Lively, entertaining reviews of, and essays on, old and newer films and everything relating to them, written by professional author William Schoell.

Thursday, June 17, 2010


MADOFF WITH THE MONEY. Jerry Oppenheimer. John Wiley and Sons; 2009.

"The Madoffs were a family I thought I could trust. Now I want the man hung, I want the wife hung. I want the kids hung."

You know the story of Bernie Madoff and his incredible Ponzi scheme will eventually become a telefilm or big screen movie, hence the review of this book. [Al Pacino as Bernie?]
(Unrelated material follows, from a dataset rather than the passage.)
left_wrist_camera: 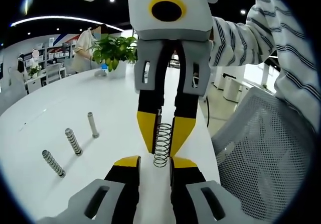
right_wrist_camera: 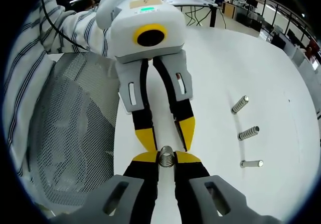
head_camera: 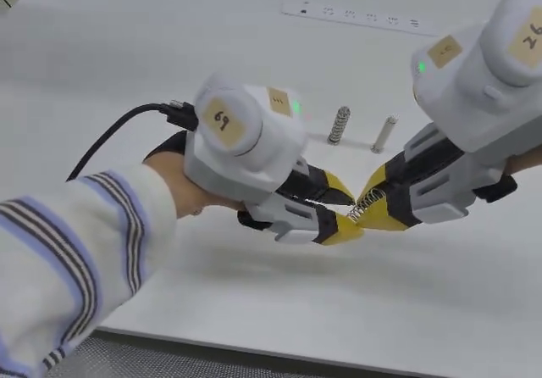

Madoff With the Money -- don't you love that title? -- not only goes into detail as to how Madoff bilked hundreds of "investors" of billions of dollars -- financing his and his family's cushy lifestyle -- but looks into his early life, and his parents, and shows how he seemed almost predestined for a life of fraud [not that there's any excuse for it]. What is most disgusting is that Madoff (and others like him, even those who got their money honestly) aren't content to live comfortably but insist upon a lifestyle of "conspicuous consumption" -- not just one beautiful home but four, not just one or two expensive cars, but half a dozen .. and so on.

Madoff's victims weren't just wealthy people or celebrities who might have to pass on an extra yacht due to their losses, but middle-class people who worked all their lives and hoped for some kind of pay off in old age. One couple wanted extra money so that their mentally disabled son could be cared for after they were gone, and now the cash they thought they could count on is kaput, never even invested. And there were hundreds of similar victims. Two men even committed suicide.

Madoff With the Money makes it clear that is is highly unlikely that Madoff acted alone and that other family members and associates at least knew what was going on. His relatives can act all outraged but it's more likely they just didn't want to deal with it as long as those checks kept coming in to pay for the fancy cars and houses. I have zero sympathy for them. Oppenheimer also offers interesting portraits of others in the circle such as Madoff's "entitled" homely niece, Shana.

The fascinating, fast-paced book is bolstered by many interviews, including one with a family insider.

Verdict: A non-fiction page-turner. ***.